Strength does not come from physical capacity. It comes from an indomitable will. – Gandhi
Will, and its more common usage, willpower, is much talked about – and much mis-understood.
People think will-power is something they need to get from outside themselves, and once they have it, they need to strengthen it and maintain it.
Our true nature is unlimited strength and power.
We don’t need anything from outside ourselves, we need only access the power within.
It is through socialization and “schooling” that we take on limitations and false ideas about what’s possible and what we “can” do.
Like the adult elephant tethered by the tiny rope (because as a baby he/she couldn’t overcome it), we think we “can’t do this” or “can’t do that” because we lack the “will-power.”
Lack-of-willpower is just a belief about what’s “possible” or what’s “okay” or – and this is a big and hidden belief – what’s going to be “acceptable” to those around us (and thus keep us in the good graces of our “tribe*”)

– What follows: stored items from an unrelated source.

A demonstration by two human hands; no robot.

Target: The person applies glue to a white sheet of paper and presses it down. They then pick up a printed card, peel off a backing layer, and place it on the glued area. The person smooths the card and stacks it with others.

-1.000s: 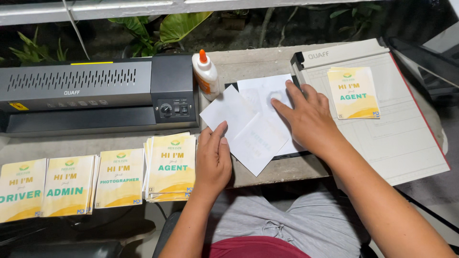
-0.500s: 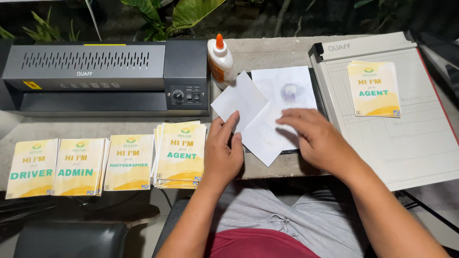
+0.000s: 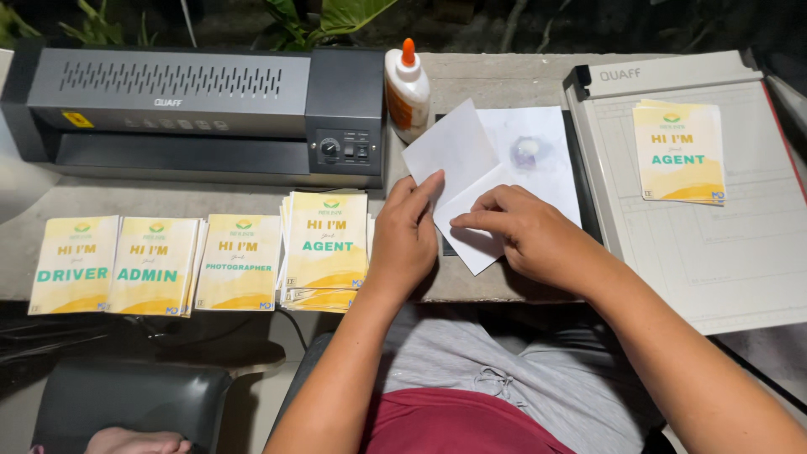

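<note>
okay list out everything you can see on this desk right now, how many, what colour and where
laminator: one, grey and black, back left of the desk
glue bottle: one, white with orange cap, upright beside the laminator
paper trimmer: one, pale grey board, right side
card stack on trimmer: one, yellow and white, on the trimmer board
card stacks: four, yellow and white, in a row along the front left edge
white sheets: a few overlapping, exact count unclear, centre
plant leaves: green, behind the desk
left hand: one, fingertips on the white sheets
right hand: one, fingers resting on the white sheets
</note>
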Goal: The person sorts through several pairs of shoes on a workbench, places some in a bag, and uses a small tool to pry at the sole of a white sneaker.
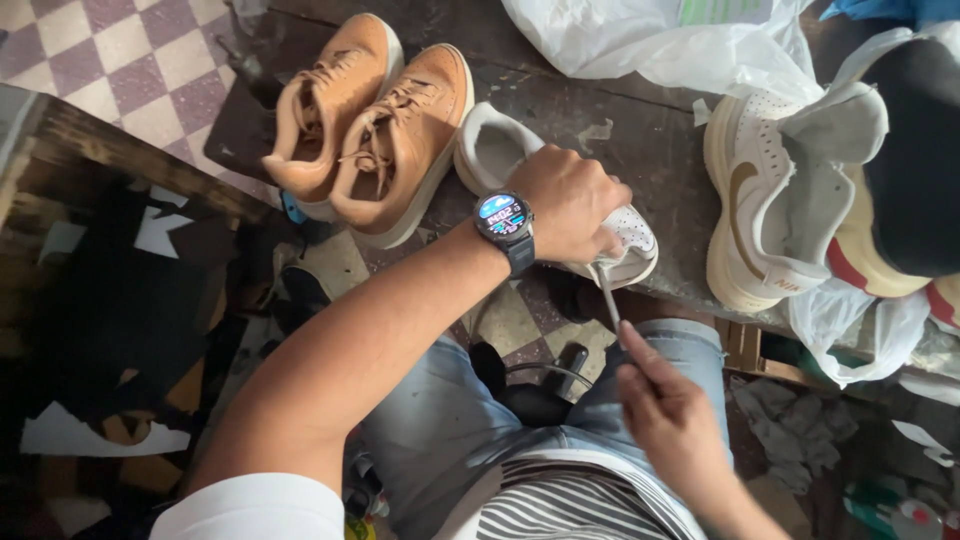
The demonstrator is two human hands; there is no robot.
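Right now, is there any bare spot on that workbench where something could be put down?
The clearest bare patch of the dark bench lies between the white sneaker under the left hand and the cream sneaker, below the white plastic bag. Left of it the tan shoes crowd the bench; the right end is packed with shoes and bags.

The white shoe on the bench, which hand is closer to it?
Left. The left hand rests on the white shoe; the right hand sits below it, holding a thin tool.
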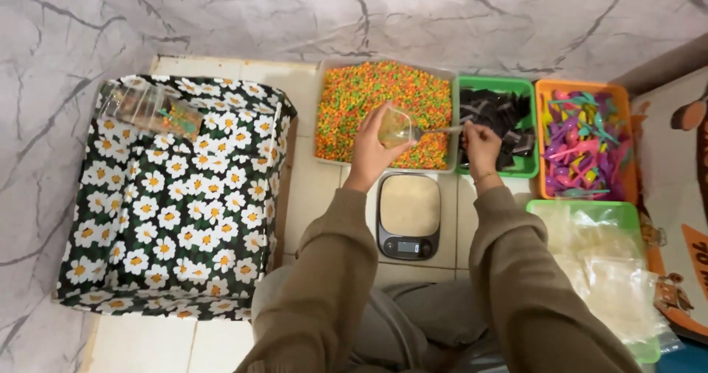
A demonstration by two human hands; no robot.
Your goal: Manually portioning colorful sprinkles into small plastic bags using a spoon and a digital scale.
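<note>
Daisy-print fabric box (173, 196), 9 o'clock; clear filled cups (150, 110) on top. Left hand (372, 148), centre: fingers grasping clear cup (396, 127), tilted over tray of coloured pellets (383, 111), 12 o'clock. Right hand (481, 144): fingers clenched on spoon handle (441, 130) feeding cup. Scale (408, 214) below, bare. Green tray (495, 126), orange tray (585, 138), 2 o'clock. Risk: tilted cup likely sheds pellets onto floor tiles (313, 196).

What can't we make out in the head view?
- Scale display: too small to read.
- Cup contents: blurred, left hand covers part.
- Spoon bowl: inside the cup, load unclear.
- Right hand fingers: curled away, grip hidden.
- Clear bags in the green bin: cut off by the frame's bottom edge.
</note>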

We have stories, both about what we think ouf ourselves and what we think others think of us, that keep us in safe, predictable routines.
Routines that keep us “safe” and connected and loved.
Routines that can be replaced with empowering andf useful routines. But only if we approach change with care and intelligence. It’s almost as if we can “spook” our routines if we move towards them too quickly or try to change them too radically.
You see, we have lots of will-power – it’s just that it’s working to kepe us “safe,” which keeps us small.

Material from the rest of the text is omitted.